二点目は広島1区からの衆院選出馬の可能性について聞かれた際に話が噛み合わなかったことである。なぜそうなったと言えば、普通の人はあり得る選択肢から自分の意思と状況判断で絞り込んで可能性が高いものを答えるのだが、石丸AIはそのようには動かず、「あらゆる選択肢はテーブル上にある」というスタンスを取り続ける。いわばフレーム問題を起こしたAIのようなものであり、回答するために選択肢から一つを選ぶ基準も「可能性が高そうなもの」ではなく「話題になりそうなもの」という非常識的なものとなっている。

無限の可能性がある現実世界では、適切なフレームで思考を狭めない限り、無限に計算し続けることになってしまう。このフレームを作るのが人工知能は苦手なんだ。

探偵AIのリアル・ディープラーニング』p.50
漫画では第3話

三点目は「政治屋の定義」についての古市との堂々巡りだが、平野啓一郎が言うところの「本当に賢い人」であれば、質問の意図が「安芸高田市長→東京都知事選挙立候補→衆議院議員総選挙立候補(広島1区?)という行動は石丸が言うところの『政治屋』の定義に当てはまるのでは?」だと理解して、「◯◯の理由で自分には当てはまらない」と答えるはずである。

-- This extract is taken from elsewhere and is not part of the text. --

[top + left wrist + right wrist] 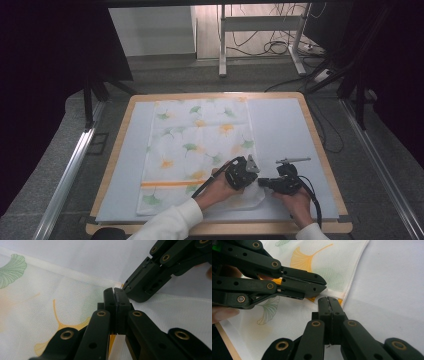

だから、やりたいことが具体的な人の場合、行政と立法が混じるってことは、あんまりないんですよね。あるとしたら、何でもいいから政治家になりたい場合。どこでもいいから選挙で勝てばいいと考えている場合。(それは他の候補者にも言えます)
あれ、それって石丸さんの定義した「政治屋」そのものじゃないの? 僕は安芸高田市民ではないので批判する立場にはありませんが、市長は途中で辞めてるし。
だから、石丸さんの批判する「政治屋」と、石丸さん自身がどう違うのかを何度も聞いたんです。そこを聞けば、具体的な話になると思ったからです。でもならなかった。こっちとしては不思議でした。

古市のXポスト

でも(具体的な話に)ならなかったのは、石丸AIは相手の意図は汲まないので、「政治屋の定義は?」と聞かれたから「返答済み」と返しただけのことである。

ロジックが分かれば石丸AIの動作は予測可能になるはずだが、それよりも非人間化・非当事者化(人事ひとごと化)した政治家に喝采する信者の方に問題があるように思われる。

👆は珍しく藤井に同意。石丸、平野、藤井は三人共京都大学出身。

付記

石丸信者はオー・ヘンリーの『心と手』の気付かなかった方の乗客に似ているように見える。